The 21st edition of the Red Ensign Standard, a round up of postings of those that fly Canadian Red Ensign in the blogosphere in the last two weeks is up at The London Fog.

No easy task, and the group has done a great job showcasing the 50+ bloggers in the group. Go take a peek, and learn some of the interesting things we've been talking about lately.
May 07, 2005
Archaic banning
So the CRTC (Canadian Radio and Telecommunications Commission) has banned the selling of subscriptions to Sirius and XM satellite radio systems.

A great article at Digital Home Canada explains and disects the ruling.

The reason according to CRTC:
Satellite radio is not allowed into Canada because it has the potential to put Canadian commercial radio stations out of business. Canadian commercial radio stations derive their revenue from advertising sales and if their audiences decline because of satellite radio then they risk going out of business as advertising revenues fall.

The CRTC under the guise of Canadian cultural protection has outlawed satellite radio to protect the interests of commercial radio operators.
It amazes me the short-sightedness that goes into this ruling. It's legal in Canada to download music (assuming it's for your own use) and we can always tune into radio stations anywhere in the world through the internet. For the 1 in 3 Canadians who don't live in populated areas, sometimes that's the only option they have.

Allowing Canadians to subscribe to satellite services will not cause the economy to collapse, the world to crumble. It just makes no sense to me.

Meanwhile, the little Sirius symbol on my car's MP3 player just sits there, mocking me.
Saturday sludge
I'm feeling quite a bit better today, at least as long as I don't actually try to eat. Or think about food at all for that matter. No fever today, so that's somethin'...

I did Todd's tarot for him last night. I hadn't drawn the cards for anyone for a long time, ever since I saw a friend's miscarriage in them, I have been hesitant. But he's going through a lot of emotions right now and not really knowing where to proceed. So I did a spread for him and I thought I did quite well - I saw a lot of turmoil going on but it seemed to be positive over all as long as he learned to rely on his instincts. Of course, he didn't read it like that at all and when he phoned this morning, he seemed more depressed than ever. Now I feel terrible. I thought I was doing what he wanted but now I feel like I should have kept my trap shut. He's in such a deep dark place right now, and I have no idea how to bring him up.

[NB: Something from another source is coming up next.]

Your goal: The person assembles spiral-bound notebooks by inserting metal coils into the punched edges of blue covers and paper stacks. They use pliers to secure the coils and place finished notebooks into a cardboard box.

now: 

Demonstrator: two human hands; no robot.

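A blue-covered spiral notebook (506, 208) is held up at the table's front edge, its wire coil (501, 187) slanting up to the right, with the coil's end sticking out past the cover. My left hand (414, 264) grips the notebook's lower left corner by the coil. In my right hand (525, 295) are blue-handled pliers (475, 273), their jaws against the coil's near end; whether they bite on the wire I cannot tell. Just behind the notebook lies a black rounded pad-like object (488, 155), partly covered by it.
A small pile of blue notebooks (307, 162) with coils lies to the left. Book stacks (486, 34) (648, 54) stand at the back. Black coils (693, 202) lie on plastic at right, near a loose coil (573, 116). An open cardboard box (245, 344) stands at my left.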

(And Stephie, I know I promised you a reading too...I will hopefully do that soon!)

In other news, my friend is battling a pretty serious infection at the moment that has her going into the hospital every 12 hours for an IV treatment. It's a type of Staph called MRSA, but considered to be the Superbug as it's resistant to most medications. She had it twice last fall and was seriously ill. This is not something to be trifled it can be life-threatening. I am very worried for her. Life has been a rollercoaster with her, as she's in the midst of a divorce and other relationship issues and it's just not been easy at all.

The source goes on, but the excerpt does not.